Nel secondo l’esaminando è chiamato a delineare lo schema di una lezione di due ore «sul tema della demografia»: così, sulla demografia in generale, senza alcuna indicazione di tempo e di luogo. Infine, il terzo quesito lo invita, sempre per la scuola media, a «progettare una unità didattica di due ore sulla costituzione italiana». Questa è dunque l’idea della storia universale che ha nella testa il Miur e che viene indirettamente ma autorevolmente suggerita alla scuola italiana. Un’idea della storia che non sembra molto interessata a che un adolescente italiano, uscendo dal ciclo dell’istruzione obbligatoria, abbia qualche nozione, che so, di che cosa siano il Protestantesimo o l’Islam e di che cosa abbiano voluto dire le loro vicende, al fatto che egli sappia dell’esistenza di una Rivoluzione francese o di una cosa chiamata capitalismo, o che ci sia stata una Prima Guerra mondiale — al Risorgimento o all’Unità d’Italia non oso neppur pensare. No, ai suoi insegnanti il ministero dell’Istruzione della Repubblica — ai cui vertici, non bisogna mai dimenticarlo siede un sottosegretario democrat esaltatore a suo tempo del rilevante contributo educativo apportato alla sua formazione dalle occupazioni scolastiche — il ministero dell’Istruzione, dicevo, fa capire che altre sono le cose che contano e alle quali essi debbono soprattutto porre mente. Per l’appunto, al «diverso» nelle sue varie accezioni e alla Costituzione (anche se mi chiedo quale: quella «più bella del mondo» o quella in edizione Renzi?).

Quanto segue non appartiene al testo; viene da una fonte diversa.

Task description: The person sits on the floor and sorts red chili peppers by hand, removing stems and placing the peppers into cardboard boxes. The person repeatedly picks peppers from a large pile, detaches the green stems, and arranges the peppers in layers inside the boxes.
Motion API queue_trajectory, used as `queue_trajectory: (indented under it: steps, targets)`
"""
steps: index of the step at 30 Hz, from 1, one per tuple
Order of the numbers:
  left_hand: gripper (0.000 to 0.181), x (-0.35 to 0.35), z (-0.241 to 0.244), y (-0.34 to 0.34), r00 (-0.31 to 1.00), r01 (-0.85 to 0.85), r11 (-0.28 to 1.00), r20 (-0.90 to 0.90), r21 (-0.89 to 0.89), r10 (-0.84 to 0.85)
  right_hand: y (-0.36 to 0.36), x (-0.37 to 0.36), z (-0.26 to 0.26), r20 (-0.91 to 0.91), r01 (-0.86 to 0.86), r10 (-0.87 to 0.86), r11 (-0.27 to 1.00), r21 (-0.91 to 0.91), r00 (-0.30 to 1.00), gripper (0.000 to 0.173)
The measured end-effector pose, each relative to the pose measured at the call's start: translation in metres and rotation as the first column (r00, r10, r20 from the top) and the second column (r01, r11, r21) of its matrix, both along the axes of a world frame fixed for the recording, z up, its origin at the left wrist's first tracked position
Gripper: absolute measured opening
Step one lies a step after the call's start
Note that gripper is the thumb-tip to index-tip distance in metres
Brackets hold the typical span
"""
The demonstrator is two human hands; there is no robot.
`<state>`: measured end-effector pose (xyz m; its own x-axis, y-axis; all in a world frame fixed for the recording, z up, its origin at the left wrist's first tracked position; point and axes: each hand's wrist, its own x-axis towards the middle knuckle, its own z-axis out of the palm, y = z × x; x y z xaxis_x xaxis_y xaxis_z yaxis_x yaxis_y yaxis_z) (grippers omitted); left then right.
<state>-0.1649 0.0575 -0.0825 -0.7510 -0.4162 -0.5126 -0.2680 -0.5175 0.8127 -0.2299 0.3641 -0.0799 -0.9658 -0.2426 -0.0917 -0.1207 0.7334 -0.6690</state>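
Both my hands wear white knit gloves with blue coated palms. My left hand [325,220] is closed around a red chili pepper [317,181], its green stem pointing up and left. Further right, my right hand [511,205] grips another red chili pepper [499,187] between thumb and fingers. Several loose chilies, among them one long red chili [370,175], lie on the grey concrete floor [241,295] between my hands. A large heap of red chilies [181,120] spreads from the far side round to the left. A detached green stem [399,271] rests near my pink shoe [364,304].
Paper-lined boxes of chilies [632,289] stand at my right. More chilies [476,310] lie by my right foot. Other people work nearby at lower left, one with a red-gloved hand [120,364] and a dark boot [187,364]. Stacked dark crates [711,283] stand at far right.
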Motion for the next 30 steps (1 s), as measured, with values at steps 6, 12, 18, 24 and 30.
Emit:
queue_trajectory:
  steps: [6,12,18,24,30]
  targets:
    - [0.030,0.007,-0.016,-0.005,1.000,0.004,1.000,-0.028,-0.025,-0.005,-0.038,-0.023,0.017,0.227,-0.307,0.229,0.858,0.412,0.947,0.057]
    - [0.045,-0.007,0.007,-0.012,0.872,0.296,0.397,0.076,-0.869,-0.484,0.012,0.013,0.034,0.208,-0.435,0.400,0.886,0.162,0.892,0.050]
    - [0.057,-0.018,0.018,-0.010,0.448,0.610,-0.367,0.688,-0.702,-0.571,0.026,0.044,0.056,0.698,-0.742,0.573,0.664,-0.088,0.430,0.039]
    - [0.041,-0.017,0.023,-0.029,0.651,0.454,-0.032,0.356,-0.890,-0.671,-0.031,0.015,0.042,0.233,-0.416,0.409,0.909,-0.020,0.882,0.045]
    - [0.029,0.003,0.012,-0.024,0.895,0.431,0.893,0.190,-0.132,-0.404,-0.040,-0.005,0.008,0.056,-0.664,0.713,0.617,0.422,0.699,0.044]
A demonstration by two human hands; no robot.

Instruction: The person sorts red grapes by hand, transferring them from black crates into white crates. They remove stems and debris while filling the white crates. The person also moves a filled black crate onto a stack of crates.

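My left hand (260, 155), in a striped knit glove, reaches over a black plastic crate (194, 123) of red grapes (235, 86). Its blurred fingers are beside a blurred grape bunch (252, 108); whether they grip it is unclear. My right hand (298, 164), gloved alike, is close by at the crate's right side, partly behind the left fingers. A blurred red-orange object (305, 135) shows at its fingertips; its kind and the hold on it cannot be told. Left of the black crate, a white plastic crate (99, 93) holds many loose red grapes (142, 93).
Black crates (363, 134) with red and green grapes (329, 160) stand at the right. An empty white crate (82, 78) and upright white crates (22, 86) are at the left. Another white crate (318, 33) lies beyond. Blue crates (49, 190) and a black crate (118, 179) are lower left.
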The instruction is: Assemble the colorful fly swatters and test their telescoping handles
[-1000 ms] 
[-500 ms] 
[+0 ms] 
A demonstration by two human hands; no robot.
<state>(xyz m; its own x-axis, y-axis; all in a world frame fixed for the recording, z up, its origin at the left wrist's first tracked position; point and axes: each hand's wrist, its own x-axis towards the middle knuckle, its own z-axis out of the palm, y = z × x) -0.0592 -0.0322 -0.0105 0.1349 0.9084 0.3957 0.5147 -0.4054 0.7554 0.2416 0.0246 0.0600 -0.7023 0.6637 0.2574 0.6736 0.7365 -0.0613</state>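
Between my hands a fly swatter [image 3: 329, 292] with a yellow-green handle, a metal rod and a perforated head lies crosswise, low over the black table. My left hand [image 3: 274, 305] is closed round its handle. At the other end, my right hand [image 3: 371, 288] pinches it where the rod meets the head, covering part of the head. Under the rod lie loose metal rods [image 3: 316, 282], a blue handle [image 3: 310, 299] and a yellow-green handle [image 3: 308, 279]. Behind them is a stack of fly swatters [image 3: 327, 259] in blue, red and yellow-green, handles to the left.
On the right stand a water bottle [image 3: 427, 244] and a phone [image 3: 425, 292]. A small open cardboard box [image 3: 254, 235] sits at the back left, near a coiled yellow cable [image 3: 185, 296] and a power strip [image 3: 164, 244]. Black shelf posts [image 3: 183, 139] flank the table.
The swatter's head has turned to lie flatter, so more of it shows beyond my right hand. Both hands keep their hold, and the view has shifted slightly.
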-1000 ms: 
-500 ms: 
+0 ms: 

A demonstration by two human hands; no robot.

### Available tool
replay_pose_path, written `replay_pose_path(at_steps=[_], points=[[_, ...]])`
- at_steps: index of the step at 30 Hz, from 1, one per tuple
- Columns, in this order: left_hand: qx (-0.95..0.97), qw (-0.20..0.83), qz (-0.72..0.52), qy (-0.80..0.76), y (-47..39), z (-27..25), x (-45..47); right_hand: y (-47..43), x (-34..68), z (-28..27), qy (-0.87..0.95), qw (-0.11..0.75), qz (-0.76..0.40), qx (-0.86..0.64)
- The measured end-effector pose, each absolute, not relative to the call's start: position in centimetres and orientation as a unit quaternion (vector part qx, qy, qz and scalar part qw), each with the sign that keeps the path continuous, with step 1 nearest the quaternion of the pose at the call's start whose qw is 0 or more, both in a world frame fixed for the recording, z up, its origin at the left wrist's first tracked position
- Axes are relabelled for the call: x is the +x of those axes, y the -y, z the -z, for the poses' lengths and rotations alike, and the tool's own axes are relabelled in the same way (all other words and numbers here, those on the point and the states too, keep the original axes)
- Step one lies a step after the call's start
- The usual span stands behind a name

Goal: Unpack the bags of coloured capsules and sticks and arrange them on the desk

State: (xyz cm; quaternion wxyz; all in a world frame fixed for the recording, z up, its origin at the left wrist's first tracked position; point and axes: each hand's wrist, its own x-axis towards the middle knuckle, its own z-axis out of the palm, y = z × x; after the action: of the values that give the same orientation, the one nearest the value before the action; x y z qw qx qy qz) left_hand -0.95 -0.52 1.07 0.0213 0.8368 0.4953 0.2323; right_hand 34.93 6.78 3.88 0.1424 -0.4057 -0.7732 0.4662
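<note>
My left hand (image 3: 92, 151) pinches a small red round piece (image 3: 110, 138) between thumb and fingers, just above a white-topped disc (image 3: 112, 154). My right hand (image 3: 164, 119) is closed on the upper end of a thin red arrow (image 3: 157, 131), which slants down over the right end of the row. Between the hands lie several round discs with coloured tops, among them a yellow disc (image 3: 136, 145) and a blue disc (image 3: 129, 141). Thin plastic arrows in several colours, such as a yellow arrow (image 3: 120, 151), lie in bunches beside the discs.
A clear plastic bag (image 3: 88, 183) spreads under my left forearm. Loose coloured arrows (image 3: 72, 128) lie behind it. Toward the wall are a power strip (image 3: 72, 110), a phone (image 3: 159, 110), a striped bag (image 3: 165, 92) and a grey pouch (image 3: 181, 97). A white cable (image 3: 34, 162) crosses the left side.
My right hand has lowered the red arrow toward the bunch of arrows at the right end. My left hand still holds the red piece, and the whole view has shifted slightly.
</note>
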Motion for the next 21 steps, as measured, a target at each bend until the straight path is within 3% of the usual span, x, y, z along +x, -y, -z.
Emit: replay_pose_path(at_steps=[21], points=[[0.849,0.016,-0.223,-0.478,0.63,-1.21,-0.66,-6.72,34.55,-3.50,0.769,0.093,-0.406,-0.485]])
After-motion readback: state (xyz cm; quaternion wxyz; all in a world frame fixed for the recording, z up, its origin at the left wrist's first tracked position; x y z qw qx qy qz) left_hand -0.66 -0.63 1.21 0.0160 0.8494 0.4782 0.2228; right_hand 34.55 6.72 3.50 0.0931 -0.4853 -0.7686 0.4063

Immagino il risultato nelle aule scolastiche. Quasi sempre, ci si può scommettere, il politicamente corretto più desolante, il più piatto conformismo buonista in obbedienza al vigente discorso pubblico ufficiale. È significativo infatti che nell’ottica del Miur non si invitino i futuri insegnanti a pensare a letture sulle migrazioni come grande fatto storico, sulle sue conseguenze nei secoli, ai giganteschi problemi connessi. Forse a qualcosa del genere si pensava anche, ma con questo taglio il discorso rischiava di risultare troppo spinoso, ed ecco allora che si preferisce parlare, invece, di letture sul «diverso, il profugo, l’estraneo». Insomma, le tragedie del mondo vengono espulse dalla storia e dalla sua dura realtà (e si pensi che si tratta di quesiti per la classe di concorso di storia!) per venire cloroformizzate dalle tranquillanti disquisizioni della sociologia edificante, dai fervorini etno -antropologici intrisi di buoni sentimenti. Consegnate al tema del «profugo» e dell’«estraneo», appunto: mentre la demografia è chiamata a conferire al tutto un opportuno tocco di scientificità.
Anche l’idea di fare della Costituzione, tra tutti gli argomenti possibili, l’oggetto di un quesito per una prova di storia obbedisce alla medesima volontà di una destoricizzazione di fatto della scena contemporanea. In questo caso a vantaggio di un approccio non più sociologico ma di tipo giuridico astrattamente prescrittivo ed evocando uno strumento, la Costituzione, anche in questo caso, come si sa, carissimo al più bolso discorso pubblico ufficiale. Impossibile comunque non collegare i due quesiti, e non leggerli come l’implicita affermazione di un presunto obbligo costituzionale all’accoglienza del «profugo», dell’«estraneo», eccetera eccetera.
È con questi criteri interamente schiacciati sul presente, su un’immediata contemporaneità declinata eticamente, è con questa idea di storia che con la storia in verità non ha più quasi nulla a che fare, che i nuovi insegnanti e per loro tramite i giovani italiani dovrebbero addestrarsi a stare nella loro epoca. Cioè ad affrontare un futuro di cui ignorano ogni passato, armati di una benevola sociologia, di appropriate nozioni demografiche, e naturalmente di sani principi costituzionali. Con tali premesse bisogna solo augurarsi che riescano a uscirne vivi.